- TASK DETAILS
All of the listing, from first line to last, should be output exactly; the pictures stay out.
+ + + + + + +
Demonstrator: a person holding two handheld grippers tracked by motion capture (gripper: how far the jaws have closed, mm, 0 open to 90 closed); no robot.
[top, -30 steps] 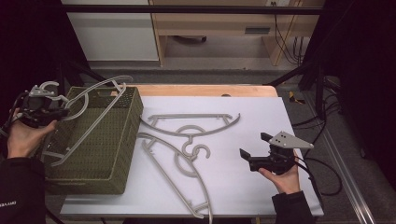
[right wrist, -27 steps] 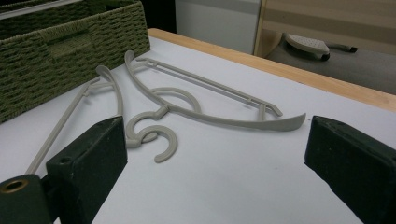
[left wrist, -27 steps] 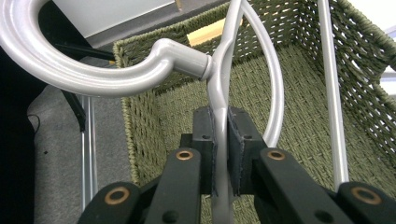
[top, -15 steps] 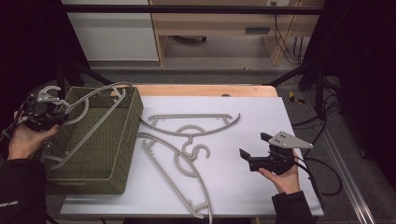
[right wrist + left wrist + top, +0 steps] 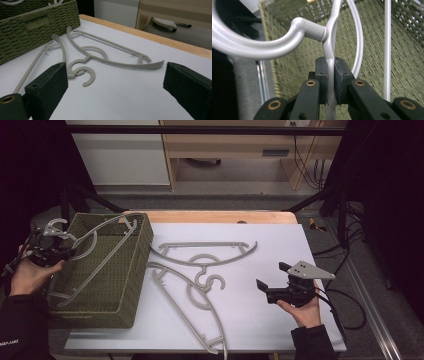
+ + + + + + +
- RESPONSE BOX
Demonstrator: a person holding two handheld grippers tracked by motion capture (gripper: how far the jaws have closed, mm, 0 open to 90 closed); no robot.
[top, -30 steps] 
[right wrist, -27 steps] 
[left wrist, -27 steps] 
[top, -15 steps] 
[right wrist + left wrist + top, +0 steps] 

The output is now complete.